We’re heading inexorably towards Hanukkah-mas or however one wants to describe this year’s festivities which elide rather neatly for once. Nevertheless, still interesting news on all fronts from the exchange world and even a few surprises as the EU blinks and delays suicide move on CCP equivalence. Can common sense now reign in Trans-Atlantic regulatory relations or are they just digging in over Christmas for a more subtle run of bureaucratic Balkanisation in the New Year?
Meanwhile, how solid is SEF-world and whose bleed is really a mortal haemorrhage? The rumour mill has started and that is going to create a very challenging time for all post OTC platforms.
CFTC claims jurisdiction over Bitcoin while SEC can’t deliver a crowdfunding rulebook. IEX wants to shake up the exchange landscape in even more ways then before (hooray!) while BIST makes a late claim for most incongruous investment of the year by seeking to up their stake in the Sarajevo bourse.
All this and more in today’s Exchange Invest while I endeavour to get through my paperwork mountain having finally, it seems, finished travelling for the year…happy scrolling:
FTIL Continues To Hold 10,000 Shares Of NSE
Ashish Rukhaiyar – Livemint
Long after its subsequent banishment from all exchanges, FTIL continues to hold 10,000 shares of NSE.

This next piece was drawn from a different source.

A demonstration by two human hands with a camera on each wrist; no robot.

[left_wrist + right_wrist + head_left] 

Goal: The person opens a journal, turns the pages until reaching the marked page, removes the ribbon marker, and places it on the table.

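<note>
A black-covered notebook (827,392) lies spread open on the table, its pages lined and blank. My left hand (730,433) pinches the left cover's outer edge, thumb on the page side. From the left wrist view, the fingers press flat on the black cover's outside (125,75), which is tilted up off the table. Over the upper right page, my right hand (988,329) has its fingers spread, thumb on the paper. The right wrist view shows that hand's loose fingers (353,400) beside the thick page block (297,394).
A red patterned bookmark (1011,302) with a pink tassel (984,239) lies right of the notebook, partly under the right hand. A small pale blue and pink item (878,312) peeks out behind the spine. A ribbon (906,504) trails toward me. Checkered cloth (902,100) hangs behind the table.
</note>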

PLY: Unravelling the labyrinth of FTIL’s exchange actions remains akin to nailing a jellyfish to a wall.
BM&FBovespa SA will extend for another year a plan (scheduled to expire at year end) to repurchase up to 60 million shares, or 3.3% of its shares outstanding, it said in a securities filing on Thursday.
Investments for 2015 were raised to between 200 million and 230 million reais ($75 mln and $86.8 mln) from a previous goal of 190 million to 220 million reais ($71 mln to $83 mln). In 2016, BM&F plans to invest 165 million to 195 million reais ($62 mln to $73 mln).
Europe Presents Olive Branch To U.S. In Derivatives Skirmish (subscription)
Andrew Ackerman – Wall Street Journal
European policy makers took steps Thursday to ease a cross-border dispute with the U.S. over derivative regulation delaying onerous capital charges that would have gone into effect for European banks that do business with U.S. clearinghouses like CME and ICE.
The European Commission formally delayed until June 2015 a requirement that European banks face significantly higher capital charges unless they move derivatives trades away from clearinghouses based in the U.S. and other countries that operate under rules that haven’t been deemed “equivalent” to those in Europe. The higher capital charges were set to go into effect next week without the delay.
PLY: Regulators finally see sense after pushing the system towards an impossible situation. Plaudits for seeing sense, null points to those who pushed the situation to near apocalypse.
LSE announced that it expects to add EuroCCP as a provider of CCP services to its SETS and SETSqx order books in March 2015 alongside LCH.Clearnet Ltd and SIX X-Clear.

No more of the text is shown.